No.133 '97/12/21

「クリスマス・コンサート」


今日は「クリスマス・コンサート」です。
プログラムの「演奏にあたって」にはいつも曲目などに関する演奏意図を書くことにしています。
当日来てくださった方々に少しではありますが、曲目が持つ背景や演奏について知っていただき、聴く上の参考になればと思ってのことです。

今回も一応書いているのですが、いつもより少し歯切れが悪いかもしれません。
ここではプログラムには書けなかった本音を少し書いてみることにします。
書いていることは同じなのですが、言葉づかいが違うかも知れないです。

キリスト教音楽を演奏する時、いつも悩むんです。
私はクリスチャンです。(しかし、わけあって今は教会には行っていません。このことについてはいつか書くことがあると思います。)
私はその関係から、当たり前のこととして楽曲を選び、演奏します。
しかし、キリスト教の<布教のため>には一度もそのことを意識して演奏したことがありませんでした。
聴きに来てくださった方々の中で、クリスチャンの人たちはこの<布教に徹しない>ことを批判されることがあります。
また、一般の方々はキリスト教音楽であることにあまりにも無頓着な感じも受けます。

ですから、この種の曲を演奏した場合、演奏会場での3者(演奏者・指揮者・聴衆)のスタンスによるズレが生じないか、いつも不安を感じることが多いんです。

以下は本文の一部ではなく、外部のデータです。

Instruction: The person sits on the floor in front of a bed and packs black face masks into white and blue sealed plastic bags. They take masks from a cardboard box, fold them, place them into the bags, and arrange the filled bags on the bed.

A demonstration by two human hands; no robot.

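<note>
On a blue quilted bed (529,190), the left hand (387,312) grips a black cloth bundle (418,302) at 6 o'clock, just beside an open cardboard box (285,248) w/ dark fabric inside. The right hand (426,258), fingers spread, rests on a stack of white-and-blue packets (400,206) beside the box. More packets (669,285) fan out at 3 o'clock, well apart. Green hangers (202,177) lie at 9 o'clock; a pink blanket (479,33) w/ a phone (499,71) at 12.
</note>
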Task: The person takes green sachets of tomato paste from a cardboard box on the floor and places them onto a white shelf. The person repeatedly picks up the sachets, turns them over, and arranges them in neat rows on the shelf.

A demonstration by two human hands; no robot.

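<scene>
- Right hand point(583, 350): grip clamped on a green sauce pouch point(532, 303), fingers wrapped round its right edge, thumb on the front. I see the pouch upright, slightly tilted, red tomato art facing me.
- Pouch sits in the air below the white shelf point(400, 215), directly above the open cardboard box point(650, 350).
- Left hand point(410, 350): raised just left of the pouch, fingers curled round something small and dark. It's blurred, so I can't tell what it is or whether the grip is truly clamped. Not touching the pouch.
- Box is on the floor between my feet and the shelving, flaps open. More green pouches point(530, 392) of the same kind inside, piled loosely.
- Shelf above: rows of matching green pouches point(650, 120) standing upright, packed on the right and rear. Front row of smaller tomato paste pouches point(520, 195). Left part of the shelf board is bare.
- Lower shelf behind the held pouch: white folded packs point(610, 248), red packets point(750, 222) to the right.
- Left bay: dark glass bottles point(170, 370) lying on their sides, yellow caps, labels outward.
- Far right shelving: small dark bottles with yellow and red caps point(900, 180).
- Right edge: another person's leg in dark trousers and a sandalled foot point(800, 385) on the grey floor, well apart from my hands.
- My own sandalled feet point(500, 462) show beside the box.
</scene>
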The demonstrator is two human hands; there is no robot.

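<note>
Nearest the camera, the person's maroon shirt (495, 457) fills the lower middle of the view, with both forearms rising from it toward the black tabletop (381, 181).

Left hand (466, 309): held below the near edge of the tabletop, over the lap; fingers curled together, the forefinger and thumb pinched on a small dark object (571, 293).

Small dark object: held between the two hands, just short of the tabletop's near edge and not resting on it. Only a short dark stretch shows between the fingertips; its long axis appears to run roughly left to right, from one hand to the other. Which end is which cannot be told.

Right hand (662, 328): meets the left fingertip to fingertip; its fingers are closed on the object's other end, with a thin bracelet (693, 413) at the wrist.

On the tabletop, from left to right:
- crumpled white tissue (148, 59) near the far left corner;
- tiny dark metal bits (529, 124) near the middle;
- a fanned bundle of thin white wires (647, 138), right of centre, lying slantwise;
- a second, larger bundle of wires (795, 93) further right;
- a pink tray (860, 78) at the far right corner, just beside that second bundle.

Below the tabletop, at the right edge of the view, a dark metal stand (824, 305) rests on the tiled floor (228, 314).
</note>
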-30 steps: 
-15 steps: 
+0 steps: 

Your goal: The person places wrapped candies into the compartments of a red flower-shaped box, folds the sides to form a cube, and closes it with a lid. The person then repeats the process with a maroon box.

西洋音楽、すなわちクラシック音楽は少なからず<キリスト教>に関連します。
ミサやモテットなどというのはもちろんのこと、器楽曲、交響曲といった分野でも実は<キリスト教>の知識がいるのですね。
「クリスマス音楽」はもちろんキリスト教音楽です。
我が国では商魂たくましく、年末の大売り出しのいい機会になってはいるもののやはり本質はキリスト教文化圏のお祭りです。
その音楽を正面きってプログラムに組むことはいささか悩むことになってしまうんです。
つまりいつも中途半端になる恐れがあるというわけです。

でも、結論としての私の願いは一つです。
国籍や、言葉、習慣が違っても「喜び」「悲しみ」「怒り」「憧れ」「希望」といったことは互いに通じる、つまり理解できるということ。
ですから、「音楽」を通じて人としての「想い」を共有したい、時を超え、住む土地の距離は隔たっていても、人の<想いの温もり>を感じたいという願いなのですね。

今日の演奏、そういった演奏にしたいんです。
クリスマスの曲はいい曲が多いです。
楽しんでいただければと思っています。